Eks Hakim MK: Baleg DPR Langgar Putusan, Siap Hadapi Rakyat!
D'On, Jakarta - DPR RI kembali mencatatkan langkah kontroversial dengan merevisi Undang-Undang Pemilihan Kepala Daerah (Pilkada) dalam waktu yang sangat singkat. Pembahasan yang dimulai oleh Panitia Kerja (Panja) pada hari ini dijadwalkan untuk segera disahkan dalam Rapat Paripurna pada Kamis, 22 Agustus. Substansi revisi ini memicu perdebatan sengit karena dianggap menyimpang dari putusan Mahkamah Konstitusi (MK) yang baru saja dibacakan sehari sebelumnya.
Mantan Hakim MK, I Dewa Gede Palguna, mengungkapkan kekhawatirannya terhadap langkah DPR ini. Menurutnya, apa yang dilakukan oleh Badan Legislasi (Baleg) DPR RI merupakan tindakan yang terang-terangan melawan putusan pengadilan, khususnya MK, yang secara konstitusional memiliki kewenangan untuk menjaga dan menegakkan Konstitusi UUD 1945.

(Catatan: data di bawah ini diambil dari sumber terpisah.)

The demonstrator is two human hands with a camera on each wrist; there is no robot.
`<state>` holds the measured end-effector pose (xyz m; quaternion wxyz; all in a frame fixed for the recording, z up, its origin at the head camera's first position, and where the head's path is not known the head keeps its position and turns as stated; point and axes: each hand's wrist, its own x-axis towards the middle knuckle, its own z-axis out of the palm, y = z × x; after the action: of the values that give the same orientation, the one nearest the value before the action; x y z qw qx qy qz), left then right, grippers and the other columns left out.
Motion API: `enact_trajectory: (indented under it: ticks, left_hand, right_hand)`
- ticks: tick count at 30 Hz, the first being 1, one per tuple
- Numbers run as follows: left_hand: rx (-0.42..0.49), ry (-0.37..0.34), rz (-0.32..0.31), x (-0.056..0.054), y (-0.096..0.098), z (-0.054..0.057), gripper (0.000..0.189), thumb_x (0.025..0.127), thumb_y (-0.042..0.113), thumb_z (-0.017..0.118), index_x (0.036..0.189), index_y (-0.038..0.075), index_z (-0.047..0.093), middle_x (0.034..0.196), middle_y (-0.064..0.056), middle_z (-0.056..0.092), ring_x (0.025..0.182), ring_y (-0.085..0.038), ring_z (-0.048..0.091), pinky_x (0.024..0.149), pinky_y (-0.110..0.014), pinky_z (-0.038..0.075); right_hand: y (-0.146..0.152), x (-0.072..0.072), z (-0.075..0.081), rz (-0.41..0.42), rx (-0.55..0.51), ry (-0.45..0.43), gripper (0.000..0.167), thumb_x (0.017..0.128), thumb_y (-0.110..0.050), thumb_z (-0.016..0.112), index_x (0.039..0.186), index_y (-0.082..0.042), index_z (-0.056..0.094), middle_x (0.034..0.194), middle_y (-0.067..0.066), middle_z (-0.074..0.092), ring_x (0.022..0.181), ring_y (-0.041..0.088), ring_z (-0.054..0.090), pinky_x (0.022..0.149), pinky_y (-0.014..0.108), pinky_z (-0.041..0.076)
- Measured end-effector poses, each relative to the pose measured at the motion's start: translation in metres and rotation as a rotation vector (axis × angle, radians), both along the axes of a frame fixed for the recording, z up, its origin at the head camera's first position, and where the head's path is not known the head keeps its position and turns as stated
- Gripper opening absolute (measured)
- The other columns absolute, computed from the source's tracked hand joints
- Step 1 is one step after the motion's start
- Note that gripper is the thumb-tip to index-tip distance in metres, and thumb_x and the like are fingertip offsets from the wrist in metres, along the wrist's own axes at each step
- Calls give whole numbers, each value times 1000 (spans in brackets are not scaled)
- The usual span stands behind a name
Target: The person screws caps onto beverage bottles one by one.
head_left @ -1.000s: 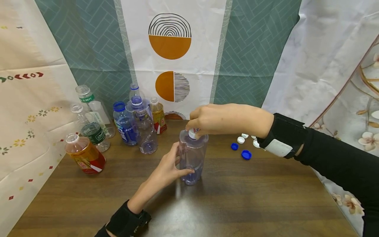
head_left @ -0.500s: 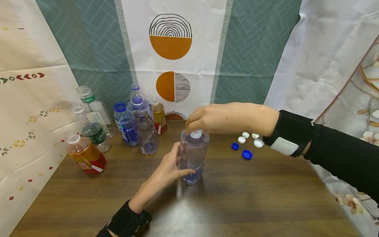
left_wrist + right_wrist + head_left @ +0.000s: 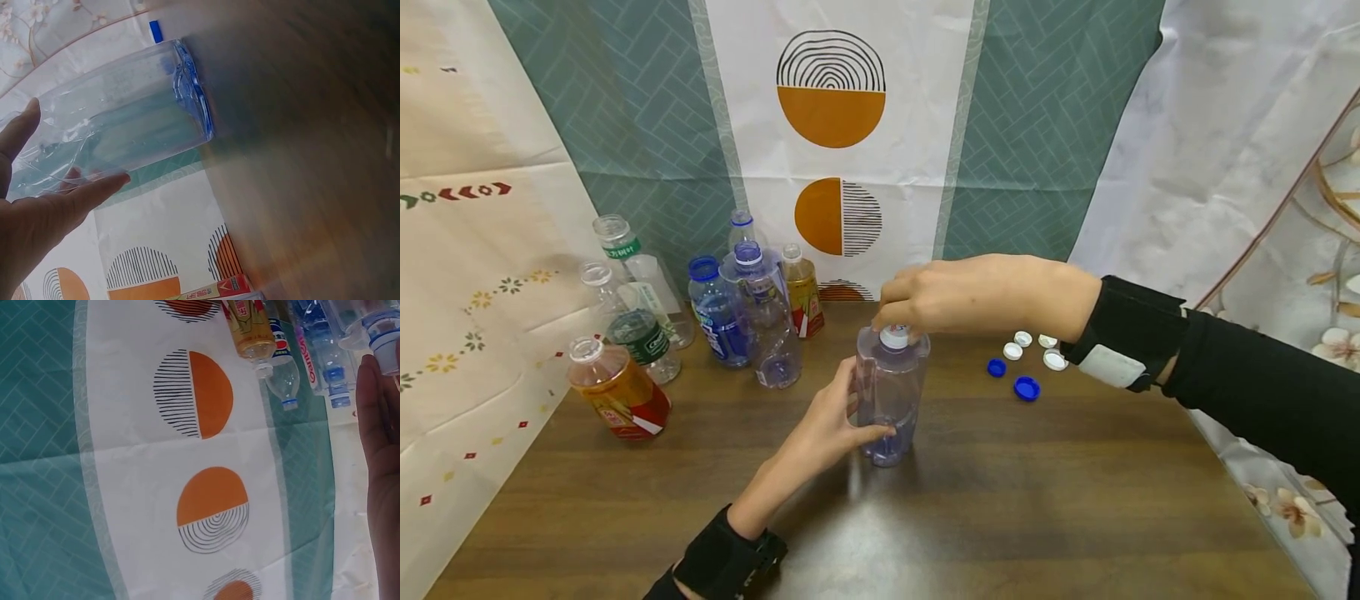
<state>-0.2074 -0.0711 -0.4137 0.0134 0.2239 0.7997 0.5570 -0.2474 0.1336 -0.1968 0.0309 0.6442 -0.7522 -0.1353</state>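
Pinching the white cap (image 3: 894, 337) from above, the right hand (image 3: 936, 296) has its fingers bent round the rim; the left hand (image 3: 829, 421) grips the wall of the clear bottle (image 3: 891, 383) between thumb and fingers. The clear bottle stands upright on the desk (image 3: 1037, 500), cap over its neck; from where I stand, thread engagement cannot be told. Caution: a tilted cap may cross-thread, a loose counter-grip may let the bottle spin, and excess squeeze may dent the thin-looking wall. Bottle material: transparent plastic, smooth and glossy, with broad shoulder and lobed base. Cap: short, rigid-looking cylinder. To the person's right lie loose caps (image 3: 1027, 388), blue and white, shallow and round. To the left stand other bottles (image 3: 619, 390), some wrapped in printed labels. Behind hangs creased cloth (image 3: 1022, 125).
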Motion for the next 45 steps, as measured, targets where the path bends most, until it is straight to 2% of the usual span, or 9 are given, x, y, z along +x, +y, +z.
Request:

"Ini adalah pembangkangan secara telanjang terhadap putusan pengadilan, casu quo (dalam hal ini) MK, yang oleh UUD diberi kewenangan untuk menjaga Konstitusi (UUD 1945)," tegas Palguna dalam wawancara dengan wartawan pada Rabu, 21 Agustus. Palguna bahkan menilai bahwa langkah DPR ini bisa mempermalukan Indonesia di mata dunia. "Saya rasa saat ini dunia makin menempatkan kita sebagai bahan olok-olok paling memalukan," lanjutnya.
Palguna juga menyarankan agar MK tidak perlu terlibat lebih jauh dalam merespons tindakan DPR ini. Menurutnya, biarlah masyarakat yang bereaksi terhadap keputusan tersebut. "Mereka kan berhadapan dengan rakyat. Sebagai pengadilan, MK bersifat pasif. Kalau ada permohonan, dia periksa. Kalau tidak, ia tidak boleh menyuruh orang berperkara," jelas Palguna.

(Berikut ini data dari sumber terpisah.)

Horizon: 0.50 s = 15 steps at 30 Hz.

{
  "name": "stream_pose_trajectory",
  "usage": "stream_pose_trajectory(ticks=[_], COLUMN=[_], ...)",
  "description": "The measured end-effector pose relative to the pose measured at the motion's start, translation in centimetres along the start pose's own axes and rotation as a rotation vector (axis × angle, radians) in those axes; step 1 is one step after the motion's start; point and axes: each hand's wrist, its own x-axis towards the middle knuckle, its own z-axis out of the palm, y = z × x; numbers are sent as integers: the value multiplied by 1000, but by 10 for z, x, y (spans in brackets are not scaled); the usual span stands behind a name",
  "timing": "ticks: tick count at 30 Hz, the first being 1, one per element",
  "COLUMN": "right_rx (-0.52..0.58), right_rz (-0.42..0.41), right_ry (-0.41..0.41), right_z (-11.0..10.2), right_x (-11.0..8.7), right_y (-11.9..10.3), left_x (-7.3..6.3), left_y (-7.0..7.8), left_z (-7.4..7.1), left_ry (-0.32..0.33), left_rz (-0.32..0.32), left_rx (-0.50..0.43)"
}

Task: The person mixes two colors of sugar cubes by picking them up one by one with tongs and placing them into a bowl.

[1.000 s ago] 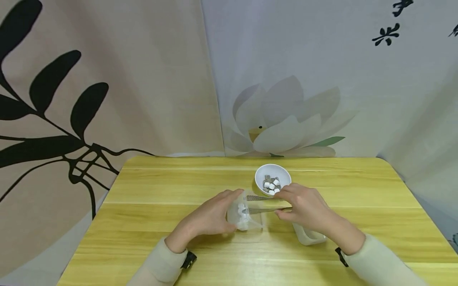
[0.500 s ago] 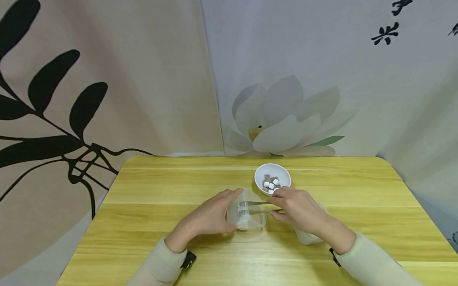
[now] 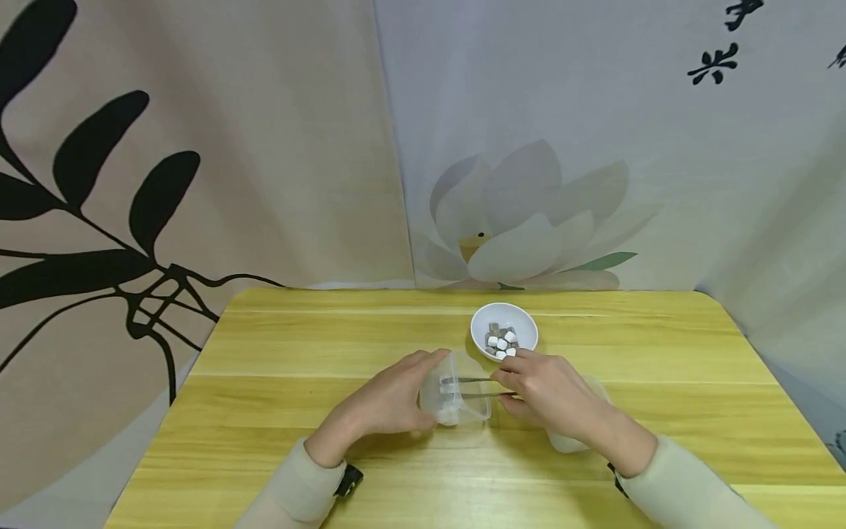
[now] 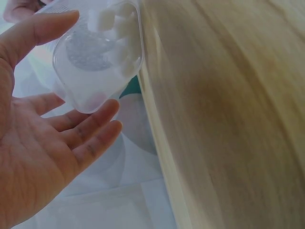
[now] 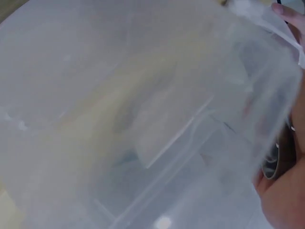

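My left hand (image 3: 390,397) grips a clear plastic container (image 3: 477,413), tipped on its side with its mouth facing right. The left wrist view shows the thumb on one side of it and fingers on the other. White cubes (image 4: 125,45) lie heaped inside. Metal tongs (image 3: 477,395), held in my right hand (image 3: 551,389), reach through the mouth into the container. Whether their tips hold a cube is unclear. Just beyond the right hand stands a white bowl (image 3: 524,319) containing white and greyish cubes (image 3: 502,343).
A second translucent container (image 3: 565,442) sits under the right hand, mostly covered by it. Its blurred plastic (image 5: 157,95) fills much of the right wrist view. The wooden table (image 3: 317,330) ends at a printed curtain (image 3: 317,147) behind.
My right hand has shifted slightly left, taking the tongs deeper into the container. The arms of the tongs have come closer together. The left hand and container hold almost still.
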Motion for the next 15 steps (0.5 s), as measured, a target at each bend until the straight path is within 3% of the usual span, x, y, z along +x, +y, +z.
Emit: stream_pose_trajectory(ticks=[5, 15], right_rx=[5, 52], right_rz=[10, 42], right_ry=[-20, 58], right_z=[3, -7], right_x=[-2, -5], right_y=[0, 5], left_x=[0, -2], left_y=[-1, -2], left_z=[0, -1], left_ry=[2, 7], left_rz=[5, 10], left_rx=[-1, 12])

Sebelumnya, Baleg DPR RI memutuskan untuk tetap mengacu pada putusan Mahkamah Agung (MA) Nomor 23 P/HUM/2024 yang diketok palu pada 29 Mei 2024. Putusan ini mengatur bahwa syarat minimum usia calon kepala daerah dihitung saat pelantikan, bukan saat pencalonan. Aturan ini menuai kontroversi karena diduga menguntungkan putra bungsu Presiden Joko Widodo, Kaesang Pangarep, yang sedang dipersiapkan untuk maju dalam pemilihan gubernur.
MK sebenarnya telah memberikan pertimbangan bahwa syarat usia tersebut seharusnya berlaku saat pencalonan, bukan saat pelantikan. Pertimbangan ini, menurut MK, bersifat mengikat. Namun, Baleg DPR RI lebih memilih untuk merujuk pada putusan MA yang berbeda pandangan.
Selain itu, revisi UU Pilkada ini juga memunculkan kembali pasal yang sebelumnya telah diubah oleh MK terkait ambang batas partai politik untuk mencalonkan kepala daerah. DPR menghidupkan kembali aturan bahwa partai politik harus memiliki setidaknya 20% dari kursi DPRD atau 25% dari suara sah pemilu legislatif di daerah terkait untuk mengajukan calon kepala daerah. Bagi partai politik yang tidak memiliki kursi DPRD, pengajuan calon kepala daerah didasarkan pada perolehan suara sah di daerah tersebut.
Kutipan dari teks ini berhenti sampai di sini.